Project proposal

Author

gold-dingo

library(tidyverse)

Dataset

A brief description of your dataset including its provenance, dimensions, etc. as well as the reason why you chose this dataset.

Make sure to load the data and use inline code for some of this information.

#load data

ufo_sightings <- readr::read_csv('https://raw.githubusercontent.com/rfordatascience/tidytuesday/master/data/2023/2023-06-20/ufo_sightings.csv')
Rows: 96429 Columns: 12
── Column specification ────────────────────────────────────────────────────────
Delimiter: ","
chr  (7): city, state, country_code, shape, reported_duration, summary, day_...
dbl  (1): duration_seconds
lgl  (1): has_images
dttm (2): reported_date_time, reported_date_time_utc
date (1): posted_date

ℹ Use `spec()` to retrieve the full column specification for this data.
ℹ Specify the column types or set `show_col_types = FALSE` to quiet this message.
places <- readr::read_csv('https://raw.githubusercontent.com/rfordatascience/tidytuesday/master/data/2023/2023-06-20/places.csv')
Rows: 14417 Columns: 10
── Column specification ────────────────────────────────────────────────────────
Delimiter: ","
chr (6): city, alternate_city_names, state, country, country_code, timezone
dbl (4): latitude, longitude, population, elevation_m

ℹ Use `spec()` to retrieve the full column specification for this data.
ℹ Specify the column types or set `show_col_types = FALSE` to quiet this message.
day_parts_map <- readr::read_csv('https://raw.githubusercontent.com/rfordatascience/tidytuesday/master/data/2023/2023-06-20/day_parts_map.csv')
Rows: 26409 Columns: 12
── Column specification ────────────────────────────────────────────────────────
Delimiter: ","
dbl  (2): rounded_lat, rounded_long
date (1): rounded_date
time (9): astronomical_twilight_begin, nautical_twilight_begin, civil_twilig...

ℹ Use `spec()` to retrieve the full column specification for this data.
ℹ Specify the column types or set `show_col_types = FALSE` to quiet this message.

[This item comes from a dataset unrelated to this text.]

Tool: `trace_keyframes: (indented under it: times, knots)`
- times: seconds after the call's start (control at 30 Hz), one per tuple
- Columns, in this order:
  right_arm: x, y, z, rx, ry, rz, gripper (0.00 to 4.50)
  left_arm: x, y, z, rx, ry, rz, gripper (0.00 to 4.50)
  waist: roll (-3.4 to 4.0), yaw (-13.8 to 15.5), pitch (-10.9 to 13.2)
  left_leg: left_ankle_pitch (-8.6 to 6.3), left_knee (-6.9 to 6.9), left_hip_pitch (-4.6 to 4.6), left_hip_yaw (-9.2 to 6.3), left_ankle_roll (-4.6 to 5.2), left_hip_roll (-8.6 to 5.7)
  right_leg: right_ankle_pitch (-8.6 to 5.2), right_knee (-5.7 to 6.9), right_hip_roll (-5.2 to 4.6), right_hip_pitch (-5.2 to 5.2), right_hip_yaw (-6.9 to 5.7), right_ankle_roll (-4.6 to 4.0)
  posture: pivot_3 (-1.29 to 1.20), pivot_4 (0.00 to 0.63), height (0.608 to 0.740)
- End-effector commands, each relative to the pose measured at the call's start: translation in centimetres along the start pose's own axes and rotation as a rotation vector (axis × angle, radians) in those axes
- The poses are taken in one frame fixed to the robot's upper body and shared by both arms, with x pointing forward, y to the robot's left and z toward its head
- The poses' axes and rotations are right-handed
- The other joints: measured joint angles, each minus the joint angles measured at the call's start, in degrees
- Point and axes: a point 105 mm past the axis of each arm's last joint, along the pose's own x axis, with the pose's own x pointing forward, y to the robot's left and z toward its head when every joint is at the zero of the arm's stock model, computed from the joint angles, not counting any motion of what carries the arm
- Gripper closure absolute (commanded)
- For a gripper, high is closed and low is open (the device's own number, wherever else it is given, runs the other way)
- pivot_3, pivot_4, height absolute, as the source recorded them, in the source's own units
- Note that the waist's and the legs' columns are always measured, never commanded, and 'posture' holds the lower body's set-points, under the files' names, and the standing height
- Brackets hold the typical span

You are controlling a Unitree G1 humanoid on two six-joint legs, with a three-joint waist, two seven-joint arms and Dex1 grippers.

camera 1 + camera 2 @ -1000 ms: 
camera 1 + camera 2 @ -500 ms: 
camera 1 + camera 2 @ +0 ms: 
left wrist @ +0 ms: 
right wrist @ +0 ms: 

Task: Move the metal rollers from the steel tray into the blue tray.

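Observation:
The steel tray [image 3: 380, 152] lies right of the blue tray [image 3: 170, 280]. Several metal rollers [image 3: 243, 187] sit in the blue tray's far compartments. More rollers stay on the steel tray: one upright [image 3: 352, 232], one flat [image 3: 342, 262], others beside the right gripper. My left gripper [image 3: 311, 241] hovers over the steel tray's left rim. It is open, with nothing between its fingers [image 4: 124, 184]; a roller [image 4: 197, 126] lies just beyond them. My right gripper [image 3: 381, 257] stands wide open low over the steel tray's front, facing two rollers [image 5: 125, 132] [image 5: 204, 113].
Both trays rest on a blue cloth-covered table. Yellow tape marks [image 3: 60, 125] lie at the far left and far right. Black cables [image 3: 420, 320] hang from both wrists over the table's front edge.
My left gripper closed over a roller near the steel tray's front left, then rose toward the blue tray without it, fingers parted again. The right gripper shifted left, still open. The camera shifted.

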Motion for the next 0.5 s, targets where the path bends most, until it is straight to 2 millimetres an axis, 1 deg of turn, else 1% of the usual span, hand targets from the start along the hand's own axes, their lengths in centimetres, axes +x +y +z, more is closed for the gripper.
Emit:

This is a dataset that is the result of an combination of UFO sightings from the National UFO Research Center enriched by data from https://sunrise-sunset.org/. This combination enables us to determine the meteorological and lighting conditions that took place during each recorded sighting. This data set includes three data frames: day_parts_map (the daytime conditions, 26409 observations of 12 variables), places (location of sightings, 14417 observations of 10 variabls), and ufo_sightings (96429 observations of 12 variables). We chose this dataset because we are interested in UFOs.

Questions

The two questions you want to answer.

Question 1: How does the frequency of UFO sightings evolve over time, based on location and time of day? What is the short term and long term frequency of UFO sightings? Do these metrics differ by location? y = date, x = location, z = time of day

Question 2: How is the shape of a UFO dependent on location? Is there a relationship between the shape of a UFO and where it is sighted? x = location, a = shape

Analysis plan

A plan for answering each of the questions including the variables involved, variables to be created (if any), external data to be merged in (if any).

For question 1, we need to merge two of the data frames. Variables date, and time of day are both in ufo_sightings, but to get a better idea of “location,” we need to get the latitude and longitude coordinates in order to map the data. Since latitude and longitude are not in ufo_sightings, but in the places data frame, we need to merge both data frames. We can do this by using a left merge that sets the “city” variable from ufo_sightings equal to the “city” variable from “places.”

We will do the same for question 2, since the shape variable is in the ufo_sightings data frame, and we are still using a location variable. We still need the latitude and longitude of the cities from ufo_sightings.

For both questions, we are working with a variable x that we must create using existing variables “city”, “latitude”, and “longitude.”